WORK INSTRUCTIONS =
Every line of the data should be retyped with no difference from the original.

PROVIDED DATA =
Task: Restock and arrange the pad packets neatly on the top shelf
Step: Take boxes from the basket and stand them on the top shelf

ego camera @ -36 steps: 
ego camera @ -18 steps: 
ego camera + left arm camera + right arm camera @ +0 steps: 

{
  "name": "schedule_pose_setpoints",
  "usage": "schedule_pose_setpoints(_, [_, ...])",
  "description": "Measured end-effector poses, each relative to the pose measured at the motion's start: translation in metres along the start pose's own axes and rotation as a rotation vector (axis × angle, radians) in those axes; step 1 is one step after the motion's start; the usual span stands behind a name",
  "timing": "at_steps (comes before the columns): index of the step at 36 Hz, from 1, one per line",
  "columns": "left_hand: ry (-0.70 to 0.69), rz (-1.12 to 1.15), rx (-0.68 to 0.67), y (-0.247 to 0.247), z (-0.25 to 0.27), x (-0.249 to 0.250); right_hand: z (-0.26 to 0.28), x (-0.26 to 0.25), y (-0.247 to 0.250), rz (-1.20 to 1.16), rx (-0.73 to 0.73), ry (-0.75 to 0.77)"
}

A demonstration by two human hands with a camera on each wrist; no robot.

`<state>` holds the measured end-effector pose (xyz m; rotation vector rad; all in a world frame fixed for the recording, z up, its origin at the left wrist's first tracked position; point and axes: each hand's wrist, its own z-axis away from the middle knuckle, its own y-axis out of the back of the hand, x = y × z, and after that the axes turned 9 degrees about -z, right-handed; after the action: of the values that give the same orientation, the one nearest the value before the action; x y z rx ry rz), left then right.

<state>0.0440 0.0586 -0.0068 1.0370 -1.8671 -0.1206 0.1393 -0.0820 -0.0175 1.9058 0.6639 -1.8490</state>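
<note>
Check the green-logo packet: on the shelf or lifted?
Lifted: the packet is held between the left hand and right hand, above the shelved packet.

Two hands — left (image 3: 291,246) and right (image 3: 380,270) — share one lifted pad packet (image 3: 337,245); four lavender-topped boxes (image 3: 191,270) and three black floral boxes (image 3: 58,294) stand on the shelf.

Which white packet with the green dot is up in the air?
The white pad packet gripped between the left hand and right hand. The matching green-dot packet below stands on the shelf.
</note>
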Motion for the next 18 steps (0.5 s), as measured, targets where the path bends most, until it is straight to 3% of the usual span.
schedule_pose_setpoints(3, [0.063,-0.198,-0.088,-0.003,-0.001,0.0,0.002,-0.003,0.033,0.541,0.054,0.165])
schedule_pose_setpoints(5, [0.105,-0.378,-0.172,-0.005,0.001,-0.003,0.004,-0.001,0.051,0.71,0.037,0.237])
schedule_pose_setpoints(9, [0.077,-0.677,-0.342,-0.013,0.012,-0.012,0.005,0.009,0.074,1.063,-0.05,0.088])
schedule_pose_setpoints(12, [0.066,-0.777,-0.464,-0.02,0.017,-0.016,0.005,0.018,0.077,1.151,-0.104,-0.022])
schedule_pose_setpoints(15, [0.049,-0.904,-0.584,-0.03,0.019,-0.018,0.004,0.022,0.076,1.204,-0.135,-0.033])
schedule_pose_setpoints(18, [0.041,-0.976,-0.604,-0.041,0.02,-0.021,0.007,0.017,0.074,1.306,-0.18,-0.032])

ANSWER TO THIS TASK =
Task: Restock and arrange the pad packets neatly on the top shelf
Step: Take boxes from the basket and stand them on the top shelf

ego camera @ -36 steps: 
ego camera @ -18 steps: 
ego camera + left arm camera + right arm camera @ +0 steps: 

{
  "name": "schedule_pose_setpoints",
  "usage": "schedule_pose_setpoints(_, [_, ...])",
  "description": "Measured end-effector poses, each relative to the pose measured at the motion's start: translation in metres along the start pose's own axes and rotation as a rotation vector (axis × angle, radians) in those axes; step 1 is one step after the motion's start; the usual span stands behind a name",
  "timing": "at_steps (comes before the columns): index of the step at 36 Hz, from 1, one per line",
  "columns": "left_hand: ry (-0.70 to 0.69), rz (-1.12 to 1.15), rx (-0.68 to 0.67), y (-0.247 to 0.247), z (-0.25 to 0.27), x (-0.249 to 0.250); right_hand: z (-0.26 to 0.28), x (-0.26 to 0.25), y (-0.247 to 0.250), rz (-1.20 to 1.16), rx (-0.73 to 0.73), ry (-0.75 to 0.77)"
}

A demonstration by two human hands with a camera on each wrist; no robot.

`<state>` holds the measured end-effector pose (xyz m; rotation vector rad; all in a world frame fixed for the recording, z up, its origin at the left wrist's first tracked position; point and axes: each hand's wrist, its own z-axis away from the middle knuckle, its own y-axis out of the back of the hand, x = y × z, and after that the axes turned 9 degrees about -z, right-handed; after the action: of the values that give the same orientation, the one nearest the value before the action; x y z rx ry rz), left then right.

<state>0.0440 0.0586 -0.0068 1.0370 -1.8671 -0.1206 0.1393 -0.0820 -0.0175 1.9058 0.6639 -1.8490</state>
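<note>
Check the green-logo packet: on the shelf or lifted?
Lifted: the packet is held between the left hand and right hand, above the shelved packet.

Two hands — left (image 3: 291,246) and right (image 3: 380,270) — share one lifted pad packet (image 3: 337,245); four lavender-topped boxes (image 3: 191,270) and three black floral boxes (image 3: 58,294) stand on the shelf.

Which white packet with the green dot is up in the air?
The white pad packet gripped between the left hand and right hand. The matching green-dot packet below stands on the shelf.
</note>
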Motion for the next 18 steps (0.5 s), as measured, targets where the path bends most, until it is straight to 3% of the usual span.
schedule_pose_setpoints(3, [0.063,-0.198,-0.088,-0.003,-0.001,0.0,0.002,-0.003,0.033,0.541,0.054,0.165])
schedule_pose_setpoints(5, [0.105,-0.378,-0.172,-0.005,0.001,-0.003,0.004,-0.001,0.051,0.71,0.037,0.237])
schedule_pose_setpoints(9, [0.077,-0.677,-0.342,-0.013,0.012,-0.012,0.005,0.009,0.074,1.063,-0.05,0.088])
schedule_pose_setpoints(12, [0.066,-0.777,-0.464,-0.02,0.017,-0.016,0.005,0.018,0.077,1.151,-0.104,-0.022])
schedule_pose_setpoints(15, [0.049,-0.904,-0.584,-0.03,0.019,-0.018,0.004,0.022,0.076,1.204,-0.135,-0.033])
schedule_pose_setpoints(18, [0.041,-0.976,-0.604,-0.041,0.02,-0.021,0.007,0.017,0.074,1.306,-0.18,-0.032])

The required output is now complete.